TRY IT:
Among the lines below, restate word for word only those from the line with "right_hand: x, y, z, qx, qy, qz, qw" through the line with "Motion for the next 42", with both end lines kept.

DATASET ENTRIES:
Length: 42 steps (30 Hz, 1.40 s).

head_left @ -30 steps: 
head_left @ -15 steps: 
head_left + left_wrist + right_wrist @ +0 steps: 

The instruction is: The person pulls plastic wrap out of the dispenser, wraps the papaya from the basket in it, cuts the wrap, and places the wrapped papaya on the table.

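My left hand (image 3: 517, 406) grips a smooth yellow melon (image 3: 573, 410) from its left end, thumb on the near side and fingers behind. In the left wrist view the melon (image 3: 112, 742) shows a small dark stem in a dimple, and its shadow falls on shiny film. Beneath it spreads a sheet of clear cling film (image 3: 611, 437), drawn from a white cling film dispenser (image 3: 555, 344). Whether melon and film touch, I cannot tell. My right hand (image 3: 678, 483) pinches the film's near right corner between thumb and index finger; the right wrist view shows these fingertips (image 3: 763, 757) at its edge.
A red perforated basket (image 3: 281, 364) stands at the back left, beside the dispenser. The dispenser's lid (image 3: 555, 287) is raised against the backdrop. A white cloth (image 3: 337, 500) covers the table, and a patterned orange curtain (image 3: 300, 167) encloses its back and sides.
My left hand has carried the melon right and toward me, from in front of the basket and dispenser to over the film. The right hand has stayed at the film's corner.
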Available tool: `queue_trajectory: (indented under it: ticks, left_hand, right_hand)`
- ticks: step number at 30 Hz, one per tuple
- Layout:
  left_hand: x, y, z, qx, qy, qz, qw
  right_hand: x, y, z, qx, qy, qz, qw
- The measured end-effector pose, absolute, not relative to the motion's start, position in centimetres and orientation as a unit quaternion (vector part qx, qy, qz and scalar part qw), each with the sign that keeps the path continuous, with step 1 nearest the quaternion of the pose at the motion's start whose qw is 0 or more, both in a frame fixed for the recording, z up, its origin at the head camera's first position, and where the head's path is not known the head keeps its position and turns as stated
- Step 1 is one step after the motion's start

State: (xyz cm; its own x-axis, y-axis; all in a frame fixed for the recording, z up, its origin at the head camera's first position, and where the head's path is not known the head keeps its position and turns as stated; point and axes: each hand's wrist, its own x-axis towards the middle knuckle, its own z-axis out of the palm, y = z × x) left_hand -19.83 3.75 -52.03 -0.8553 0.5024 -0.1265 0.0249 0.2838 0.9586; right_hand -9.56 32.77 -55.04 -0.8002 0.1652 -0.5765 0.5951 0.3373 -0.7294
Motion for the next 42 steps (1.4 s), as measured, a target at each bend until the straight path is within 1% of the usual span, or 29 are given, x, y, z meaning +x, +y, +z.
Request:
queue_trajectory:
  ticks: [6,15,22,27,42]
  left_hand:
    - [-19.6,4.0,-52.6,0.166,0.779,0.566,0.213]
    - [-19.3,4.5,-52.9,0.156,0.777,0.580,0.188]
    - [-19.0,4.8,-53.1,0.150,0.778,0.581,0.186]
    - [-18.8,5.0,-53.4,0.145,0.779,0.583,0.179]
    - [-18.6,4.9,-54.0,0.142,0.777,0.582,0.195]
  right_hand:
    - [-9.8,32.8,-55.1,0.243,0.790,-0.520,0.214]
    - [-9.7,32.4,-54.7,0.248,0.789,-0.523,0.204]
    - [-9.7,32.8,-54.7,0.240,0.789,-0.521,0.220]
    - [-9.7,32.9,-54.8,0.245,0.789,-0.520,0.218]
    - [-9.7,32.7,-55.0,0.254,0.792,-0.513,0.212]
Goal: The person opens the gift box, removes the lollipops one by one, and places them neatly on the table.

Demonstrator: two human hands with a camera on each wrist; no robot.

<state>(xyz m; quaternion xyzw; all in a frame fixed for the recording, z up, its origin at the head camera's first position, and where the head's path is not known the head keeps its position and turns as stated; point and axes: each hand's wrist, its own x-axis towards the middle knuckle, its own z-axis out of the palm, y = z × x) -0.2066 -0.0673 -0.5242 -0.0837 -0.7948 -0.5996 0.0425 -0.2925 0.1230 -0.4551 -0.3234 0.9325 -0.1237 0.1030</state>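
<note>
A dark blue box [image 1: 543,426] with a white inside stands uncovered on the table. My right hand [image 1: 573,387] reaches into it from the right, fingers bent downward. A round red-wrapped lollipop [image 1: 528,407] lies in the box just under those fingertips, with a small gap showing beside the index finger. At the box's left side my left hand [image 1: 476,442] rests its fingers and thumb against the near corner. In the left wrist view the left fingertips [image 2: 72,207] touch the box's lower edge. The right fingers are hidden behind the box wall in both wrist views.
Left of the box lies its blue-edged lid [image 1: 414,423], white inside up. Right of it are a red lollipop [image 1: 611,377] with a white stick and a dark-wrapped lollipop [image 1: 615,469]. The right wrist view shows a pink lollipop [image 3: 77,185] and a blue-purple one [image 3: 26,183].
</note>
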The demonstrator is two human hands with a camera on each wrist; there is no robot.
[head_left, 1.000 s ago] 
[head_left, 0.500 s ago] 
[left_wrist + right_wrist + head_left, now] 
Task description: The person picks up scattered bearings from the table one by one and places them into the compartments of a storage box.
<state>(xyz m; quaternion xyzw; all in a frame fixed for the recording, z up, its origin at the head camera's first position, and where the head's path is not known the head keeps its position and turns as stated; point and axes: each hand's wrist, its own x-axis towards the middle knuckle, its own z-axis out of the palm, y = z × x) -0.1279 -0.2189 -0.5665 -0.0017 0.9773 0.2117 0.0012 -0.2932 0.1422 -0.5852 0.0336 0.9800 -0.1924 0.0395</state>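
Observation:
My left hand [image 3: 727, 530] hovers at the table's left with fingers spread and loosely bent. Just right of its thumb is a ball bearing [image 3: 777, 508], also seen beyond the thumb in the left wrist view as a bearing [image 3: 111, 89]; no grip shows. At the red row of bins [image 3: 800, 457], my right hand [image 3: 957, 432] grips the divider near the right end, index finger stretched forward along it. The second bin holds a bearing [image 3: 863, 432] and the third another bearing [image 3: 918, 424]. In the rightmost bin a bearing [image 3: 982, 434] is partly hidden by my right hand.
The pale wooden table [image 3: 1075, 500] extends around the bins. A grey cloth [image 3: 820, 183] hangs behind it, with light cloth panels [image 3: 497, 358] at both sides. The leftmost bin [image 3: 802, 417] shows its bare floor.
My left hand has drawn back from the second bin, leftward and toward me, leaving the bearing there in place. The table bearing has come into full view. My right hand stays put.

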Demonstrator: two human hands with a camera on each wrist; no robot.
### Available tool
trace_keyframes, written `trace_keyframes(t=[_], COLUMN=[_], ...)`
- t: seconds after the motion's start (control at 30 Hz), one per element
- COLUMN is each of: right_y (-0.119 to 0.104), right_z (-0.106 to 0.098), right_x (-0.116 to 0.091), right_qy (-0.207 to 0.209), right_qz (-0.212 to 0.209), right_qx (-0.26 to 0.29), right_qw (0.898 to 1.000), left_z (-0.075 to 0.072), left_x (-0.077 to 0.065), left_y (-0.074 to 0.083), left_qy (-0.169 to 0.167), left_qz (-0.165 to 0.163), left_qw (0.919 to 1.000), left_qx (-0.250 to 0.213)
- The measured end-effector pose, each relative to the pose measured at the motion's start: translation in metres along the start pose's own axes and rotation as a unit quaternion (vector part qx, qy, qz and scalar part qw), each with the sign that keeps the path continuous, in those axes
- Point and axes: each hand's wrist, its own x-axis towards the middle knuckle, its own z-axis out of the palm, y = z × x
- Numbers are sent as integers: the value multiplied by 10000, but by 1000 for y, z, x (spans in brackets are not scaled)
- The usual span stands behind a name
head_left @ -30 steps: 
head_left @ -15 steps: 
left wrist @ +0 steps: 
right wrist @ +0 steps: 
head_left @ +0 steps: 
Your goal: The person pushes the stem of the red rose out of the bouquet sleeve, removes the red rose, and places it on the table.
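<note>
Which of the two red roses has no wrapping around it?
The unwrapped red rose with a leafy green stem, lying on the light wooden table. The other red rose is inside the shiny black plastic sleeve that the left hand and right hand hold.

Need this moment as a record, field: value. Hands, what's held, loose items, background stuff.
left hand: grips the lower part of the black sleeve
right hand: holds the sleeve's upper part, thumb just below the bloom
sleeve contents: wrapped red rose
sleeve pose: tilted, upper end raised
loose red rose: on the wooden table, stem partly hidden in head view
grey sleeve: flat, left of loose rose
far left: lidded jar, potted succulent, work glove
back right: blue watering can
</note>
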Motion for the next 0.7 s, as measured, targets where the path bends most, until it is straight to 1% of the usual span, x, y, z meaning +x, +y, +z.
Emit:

EXPECTED ANSWER:
  right_hand: x, y, z, qx, qy, qz, qw
- The measured end-effector pose, absolute, not relative to the motion's start, position in centimetres and orientation as a unit quaternion (vector part qx, qy, qz and scalar part qw), each with the sign that keeps the path continuous, with step 1 nearest the quaternion of the pose at the motion's start whose qw is 0 or more, both in a frame fixed for the recording, z up, its origin at the head camera's first position, and where the head's path is not known the head keeps its position and turns as stated
- Step 1 is one step after the motion's start

State: (xyz cm; its own x-axis, y-axis; all in a frame fixed for the recording, z up, its origin at the head camera's first position, and where the head's path is not known the head keeps its position and turns as stated; point and axes: each hand's wrist, its own x-axis towards the middle knuckle, its own z-axis out of the palm, y = z × x) left_hand -19.83 3.75 -52.03 -0.8553 0.5024 -0.1265 0.0249 0.2838 0.9586; right_hand -9.56 32.77 -55.04 -0.8002 0.1652 -0.5765 0.5951 0.3373 -0.7294
Motion for the next 42 steps (1.4 s), as measured, a target at each bend until the straight path is within 1% of the usual span, or 29 are given, x, y, z meaning +x, +y, +z.

Work on the answer has been completed.